I hear State of Play (with Russel Crowe and Ben Affleck) was all shot inside-the-beltway in and around DC and Arlington (more specifically Crystal City, where I live) and supposedly pretty accurate because it captures all these little places that people who actually live in DC like to frequent.

But I’ve actually never seen it.

A tiny independent film called Another Earth was filmed in and around New Haven, so as I was watching it, I was looking for familiar settings. (Like one scene that was clearly shot on the New Haven Green.)

Battlefield Earth ! Parts of it were filmed in an abandoned sewing machine factory in my home town. So they took this derelict site and painted it to look even more derelict, and left it that way.

Also, Amnesia: The James Brighton Enigma . Much of the movie takes place in Montréal, but at one point they’re driving around the guy’s home town in the States, filmed from inside the car. Of course they didn’t bother to fly a crew down to the U.S. just for that scene, they just drove around the main street of my old suburb, avoiding the most obvious signs in French; I was like “Hey wait a minute, that’s my shoe store!”. They also filmed an outdoor scene about 5 minutes from my current house.

About 15 years ago my wife and I visited Skellig Michael, a tiny island just off the southwest coast of Ireland. I don’t know what it’s like now, but at the time very few people were allowed on the island each day. There are hundreds of old stone steps up to some very old beehive huts where monks once lived. A gorgeous, really remote place, one of my top vacation highlights of all time.

So imagine my surprise when I saw from the newest Star Wars trilogy that Luke Skywalker was hiding out there all those years!

Las Vegas. I have yet to see a movie or TV show that doesn’t worship at the throne of Television Geography. Even in places way off the Strip and Downtown they still screw up where things are in relation to everything else. The only movie that got semi-close that I have seen is The Hangover.

I had been living in Benešov, Czechoslovakia, for several months when I saw Drop Dead Fred (no comma), which was filmed in Minneapolis and St Paul. I was immediately transported back to the cities I had left behind.

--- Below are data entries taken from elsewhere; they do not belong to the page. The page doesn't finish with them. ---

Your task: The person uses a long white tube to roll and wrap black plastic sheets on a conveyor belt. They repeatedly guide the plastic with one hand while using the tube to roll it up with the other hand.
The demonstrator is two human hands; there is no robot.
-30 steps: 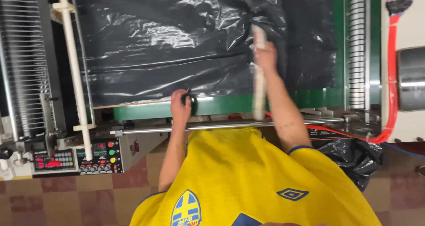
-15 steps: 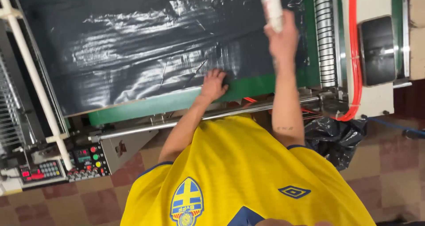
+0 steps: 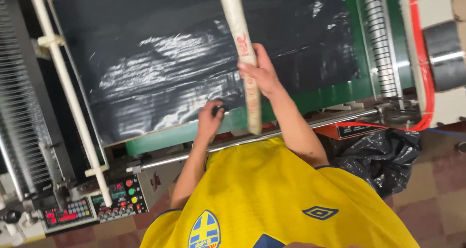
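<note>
Hands are working at the near edge of a machine bed (image 3: 310,100), where a big sheet of black plastic film (image 3: 160,78) is lying flat and glossy. The right hand (image 3: 262,73) is wrapped around a long cardboard tube (image 3: 241,49), fingers curled shut on it about mid-length, and the tube is now standing nearly upright across the film, its lower end hanging just over the green near edge by the metal rail (image 3: 291,131). Half a second earlier that hand was raised high toward the far edge with only the tube's end showing; it is coming back toward the body, and more of the tube is showing. The left hand (image 3: 209,117) is pressing down at the near edge of the film, fingers bunched on a small dark object (image 3: 219,108) too small to identify; whether it is pinching that object or only resting on it cannot be told. That hand is staying close to where it was a moment ago. The film itself is looking smoother than a second ago, with fewer crumpled folds toward the right edge.

Off the left corner, a control panel (image 3: 92,204) with coloured buttons is sitting below a white bar (image 3: 68,92). A black bag (image 3: 378,153) is slumping beside the right corner.
</note>
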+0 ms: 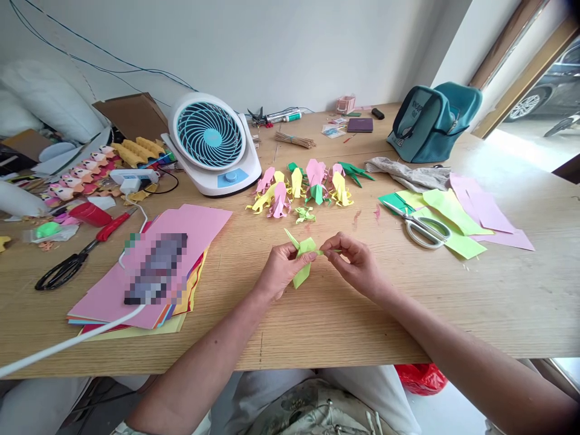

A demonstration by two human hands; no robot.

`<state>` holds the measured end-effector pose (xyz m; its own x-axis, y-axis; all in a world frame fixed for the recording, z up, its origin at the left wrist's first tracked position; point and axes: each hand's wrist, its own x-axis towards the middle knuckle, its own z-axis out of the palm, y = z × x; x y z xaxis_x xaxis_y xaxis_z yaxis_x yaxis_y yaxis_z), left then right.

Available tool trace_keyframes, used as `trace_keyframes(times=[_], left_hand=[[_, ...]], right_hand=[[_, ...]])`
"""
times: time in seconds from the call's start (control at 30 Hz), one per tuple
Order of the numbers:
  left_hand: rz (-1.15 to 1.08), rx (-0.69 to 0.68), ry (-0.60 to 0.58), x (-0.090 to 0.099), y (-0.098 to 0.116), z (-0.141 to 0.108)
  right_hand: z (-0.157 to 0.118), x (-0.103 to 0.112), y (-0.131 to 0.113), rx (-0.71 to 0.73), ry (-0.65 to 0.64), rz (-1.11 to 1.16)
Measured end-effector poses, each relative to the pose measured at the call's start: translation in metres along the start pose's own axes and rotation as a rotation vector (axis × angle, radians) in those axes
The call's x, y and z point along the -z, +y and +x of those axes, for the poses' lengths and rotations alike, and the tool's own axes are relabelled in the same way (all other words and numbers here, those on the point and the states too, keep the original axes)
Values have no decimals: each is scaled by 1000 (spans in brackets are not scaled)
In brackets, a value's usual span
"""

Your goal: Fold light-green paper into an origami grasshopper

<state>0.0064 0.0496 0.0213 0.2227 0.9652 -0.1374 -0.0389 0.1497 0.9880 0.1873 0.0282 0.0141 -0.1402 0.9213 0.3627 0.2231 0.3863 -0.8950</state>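
Note:
A light green folded paper figure (302, 277) is held above the wooden table, close to its front half. My left hand (283, 269) pinches its body between thumb and fingers. One thin point of the paper sticks up past that thumb. With thumb and fingertips, my right hand (351, 263) grips another narrow point at the figure's right side. Just beyond my hands stands a group of finished folded paper figures (316, 173) in pink, yellow and green. A small light green one (305, 214) sits nearest to my fingers.
Scissors (423, 226) lie on green paper pieces (453, 208) at right, beside pink sheets (487, 205). At left, a blurred phone (156, 269) rests on stacked coloured paper (203, 220), near black-and-red scissors (86, 251). A fan (212, 142) and a teal bag (430, 124) stand behind.

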Motion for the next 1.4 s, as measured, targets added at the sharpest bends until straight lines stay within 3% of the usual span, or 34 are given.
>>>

Of course, I can’t see any movie filmed in Moscow without recognizing lots of landmarks, since I lived there full-time from 1992 to 2008 (and another 11 months as a student). I’m often amused at how filmmakers rearrange the geography of the city, Val Kilmer’s The Saint being the most egregious example. (“Oh, wow! The dude just ran two miles in five seconds, and the American Embassy looks like the Peking Hotel!”)

Slapshot was filmed in my hometown of Johnstown, PA. The hockey scenes were shot in the Cambria County War Memorial, where I spent many a night rooting on our local hockey team, the Jets.

All the Right Moves was also filmed in Johnstown. I had moved away by then, but I still recognized many locations.

I’ve visited Las Vegas, New Mexico several times because it’s been a filming location for many productions. To name a few: Easy Rider, No Country For Old Men, Longmire, Outer Range, Red Dawn, and Paul. The town makes an effort to maintain the main drag with a late 50s/early 60s vibe.